━━━━━ SUPPLIED MATERIAL

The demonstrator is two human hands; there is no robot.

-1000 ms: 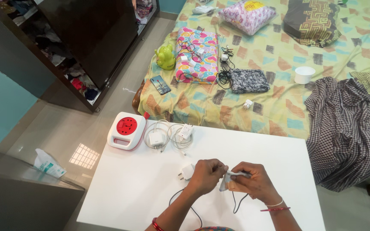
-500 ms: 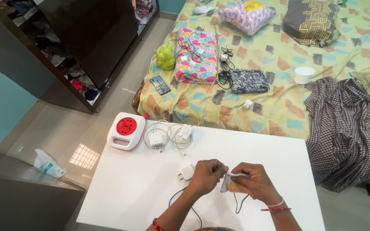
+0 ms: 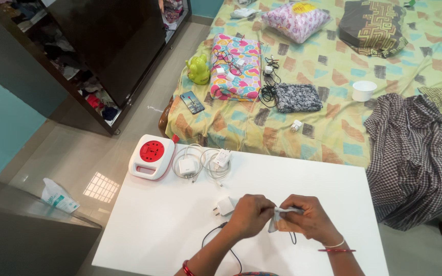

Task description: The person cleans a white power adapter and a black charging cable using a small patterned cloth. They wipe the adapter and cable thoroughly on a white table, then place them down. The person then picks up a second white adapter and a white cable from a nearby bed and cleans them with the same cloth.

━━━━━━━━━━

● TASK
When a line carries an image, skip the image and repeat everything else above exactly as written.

● YOUR RESPONSE
The demonstrator is two human hands; there is no robot.

-1000 ms: 
-500 ms: 
+0 ms: 

Task description: The person cleans a white power adapter and a black charging cable using a small patterned cloth. They wipe the adapter and cable thoroughly on a white table, then place them down. The person then picks up a second white adapter and a white cable from a nearby bed and cleans them with the same cloth.

This answer requires no additional content.